Choix parmi les 5 scénarios
Technologies vertes
Références section 3.2:
Les sources ne sont pas replissables sauf ici en 3.4 et s'affiche dans toutes les sections (bug du site).
Réfénreces Technologies Vertes:
Explications sur ce choix de scenario
L’accroissement du recyclage du ruthénium s’inscrit dans une dynamique déjà observable aujourd’hui. Ce marché connaît une croissance rapide, estimée entre 5 % et 14 % par an selon les études, pour une valeur pouvant excéder 1,1 milliard de dollars d’ici 2032. Cette progression s’explique par la rareté du ruthénium, la hausse de la demande industrielle (électronique, catalyse, hydrogène) et les contraintes pesant sur l’approvisionnement.
L’actualité récente confirme ces tensions : en 2026, le cours du ruthénium a progressé sous l’effet du développement des technologies numériques, notamment liées à l’intelligence artificielle, qui accroît fortement la demande en composants électroniques. Or, la production primaire demeure limitée et peu flexible, le ruthénium étant un sous-produit de la production du platine. Cette situation renforce l’intérêt stratégique du recyclage en tant que source complémentaire.
Dans ce contexte, les acteurs industriels investissent dans des technologies de récupération plus performantes, principalement à partir des déchets électroniques et des catalyseurs usagés. Le recyclage apparaît ainsi comme une réponse à la fois économique (réduction des coûts et sécurisation des ressources) et environnementale (réduction de l’impact minier). Ces évolutions laissent présager un avenir où le recyclage occupera une place croissante dans l’approvisionnement global. Cette perspective s’inscrit directement dans le scénario « technologies vertes » de l’ADEME, lequel repose sur l’innovation technologique et l’optimisation des ressources pour répondre aux enjeux climatiques. Dans ce cadre, le recyclage devient un pilier de la décarbonation industrielle et participe à l’édification d’un modèle d’économique circulaire.
Estimation du marché mondial du recyclage du ruthénium d’ici à 2032
3.3 Description des demains attendus pour le cycle de l’élément
Nous utilisons le pluriel - demains - parce que si des scenarios qualitativement différents existent (ex. des scenarios 'frugaux' et des scenarios 'verts') ils est possible que des demains différents se dessinent
Ceci dit, comme expliqué plus haut, vous traiterez séparément les scenarios qualitativement différents et ensemble les scenarios apparentant à la même famille( ex. tous qualitativement « frugaux »).
Exemples d'Informations attendues : Quelles sont les demandes futures attendues dans le cadre d'un/de scenario(s) « de transitions » pertinent(s) : demandes futures et production ? Bouclage possibles ? comment : techno "émergentes" et/ou voies de substitution et /ou de réduction
Description des demains attendus pour le cycle de l’élément
Dans une perspective d'accroissement du recyclage du ruthénium, les systèmes industriels évoluent vers une organisation circulaire et technologiquement avancée.
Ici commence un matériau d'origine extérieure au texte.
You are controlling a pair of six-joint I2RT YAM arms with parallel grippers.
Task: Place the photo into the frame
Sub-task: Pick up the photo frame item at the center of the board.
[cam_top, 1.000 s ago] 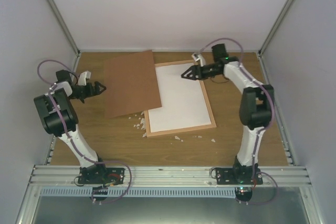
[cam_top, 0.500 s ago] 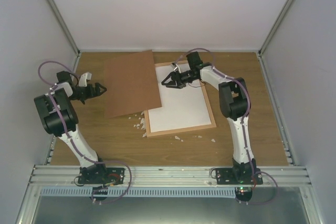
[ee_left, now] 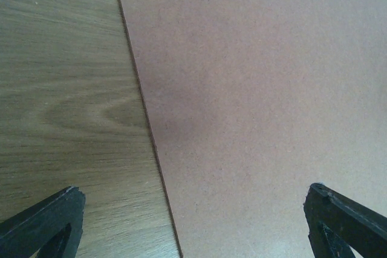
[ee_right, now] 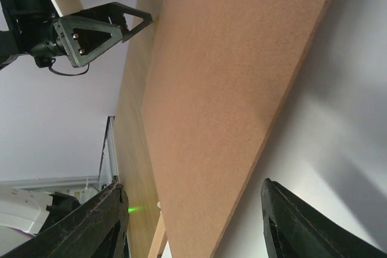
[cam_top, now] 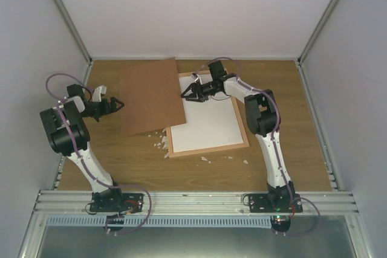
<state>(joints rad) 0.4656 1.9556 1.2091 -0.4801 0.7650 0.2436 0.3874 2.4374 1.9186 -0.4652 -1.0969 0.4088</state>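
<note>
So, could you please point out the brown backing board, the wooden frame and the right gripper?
brown backing board (cam_top: pixel 151 96): top view, middle of its face.
wooden frame (cam_top: pixel 208 150): top view, its near rail.
right gripper (cam_top: pixel 185 95): top view, between its fingertips.

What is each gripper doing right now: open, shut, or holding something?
Left gripper: open, holding nothing, beside the brown backing board.
Right gripper: open, holding nothing, at that board's opposite edge.
</note>
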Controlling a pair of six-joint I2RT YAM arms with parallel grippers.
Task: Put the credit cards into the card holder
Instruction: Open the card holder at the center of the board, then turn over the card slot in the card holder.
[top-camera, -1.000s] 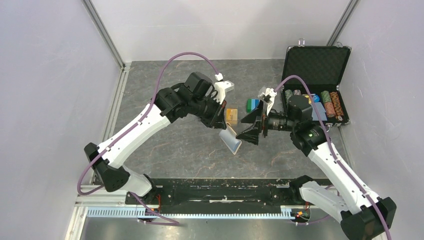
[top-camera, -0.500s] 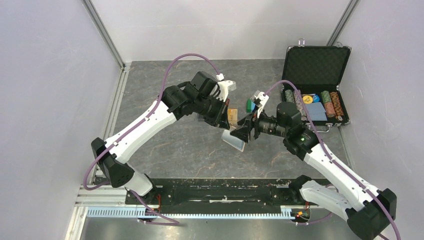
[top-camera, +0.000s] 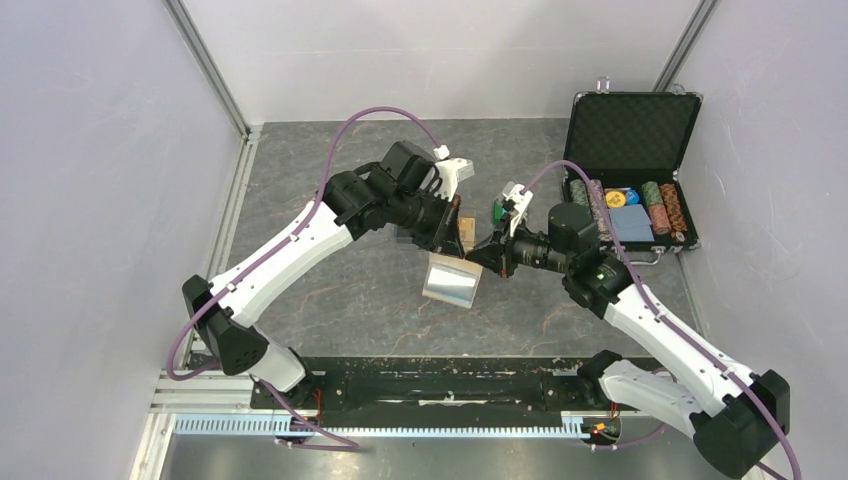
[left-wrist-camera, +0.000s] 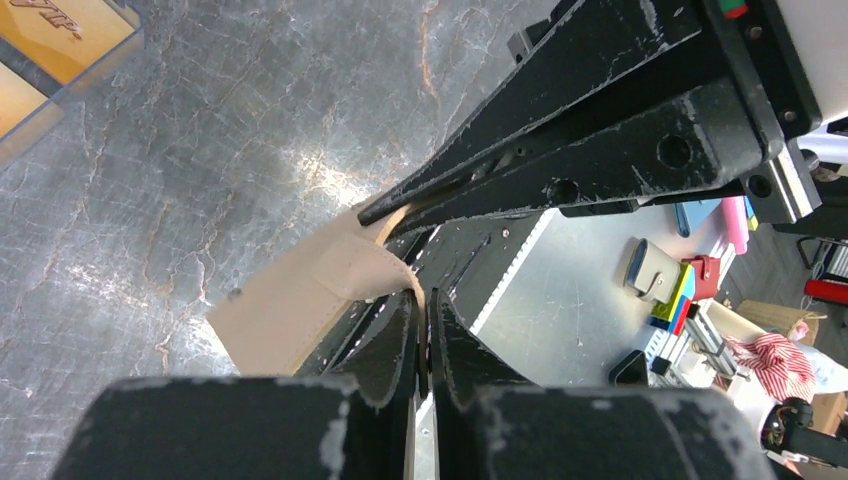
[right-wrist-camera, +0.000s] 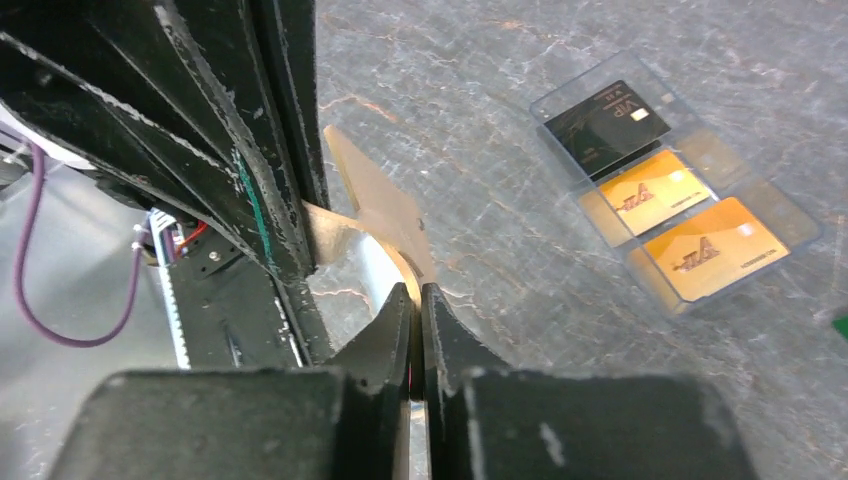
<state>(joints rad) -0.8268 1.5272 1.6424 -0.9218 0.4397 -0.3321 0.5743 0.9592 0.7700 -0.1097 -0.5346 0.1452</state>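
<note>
The tan card holder (top-camera: 452, 280) hangs above the table between both grippers. My left gripper (left-wrist-camera: 425, 300) is shut on one edge of the card holder (left-wrist-camera: 300, 300). My right gripper (right-wrist-camera: 415, 290) is shut on another edge, and a tan flap of the card holder (right-wrist-camera: 380, 210) curls up past its tips. The right gripper's black fingers (left-wrist-camera: 560, 150) cross the left wrist view just above the holder. The credit cards lie on the table in a clear tray: one black (right-wrist-camera: 610, 125) and two orange-gold (right-wrist-camera: 645, 190), (right-wrist-camera: 710, 250). They sit behind the grippers (top-camera: 465, 236).
A green-and-blue block stack (top-camera: 498, 210) stands just behind the right gripper. An open black case (top-camera: 630, 130) with poker chips sits at the back right. Grey walls and metal frame rails close in the table on both sides.
The right gripper moved left to the card holder and shut on its edge. The holder swung from a tilted hang under the left gripper to a spread position between both grippers.
</note>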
Dans les années 2035–2050, le recyclage devient un levier indispensable pour l’approvisionnement en métaux critiques. Les industries structurent des filières spécialisées dans la récupération et la réutilisation du ruthénium, ciblant prioritairement les équipements électroniques en fin de vie et les catalyseurs industriels.
Dans ce scénario, les progrès technologiques permettent d’améliorer significativement les taux de récupération grâce à des procédés plus efficaces et moins onéreux. Parallèlement, les infrastructures de collecte se développent, soutenues par des politiques publiques favorisant l’économie circulaire. Cette transformation s’accompagne d’une meilleure traçabilité des matériaux, facilitant leur réintégration dans les cycles de production.
Dans ce futur, certains pays se spécialisent dans le recyclage des métaux critiques, s’imposant comme des acteurs majeurs sans pour autant disposer de ressources minières propres. La production de ruthénium se diversifie avec la montée en puissance des activités de recyclage et de raffinage local, réduisant ainsi partiellement la dépendance aux zones d’extraction actuelles, notamment l’Afrique du Sud. Toutefois, le recyclage ne peut satisfaire l’entièreté de la demande face à des usages en croissance continue. L’extraction primaire demeure donc nécessaire, bien que la dépendance des États à son égard diminue. Le marché gagne en stabilité, tout en restant sensible aux évolutions technologiques et économiques. Ce modèle préfigure une industrie plus efficiente, où l’innovation réconcilie croissance industrielle et contraintes environnementales.
Références section 3.3:
Les sources ne sont pas replissables sauf ici en 3.4 et s'affiche dans toutes les sections (bug du site).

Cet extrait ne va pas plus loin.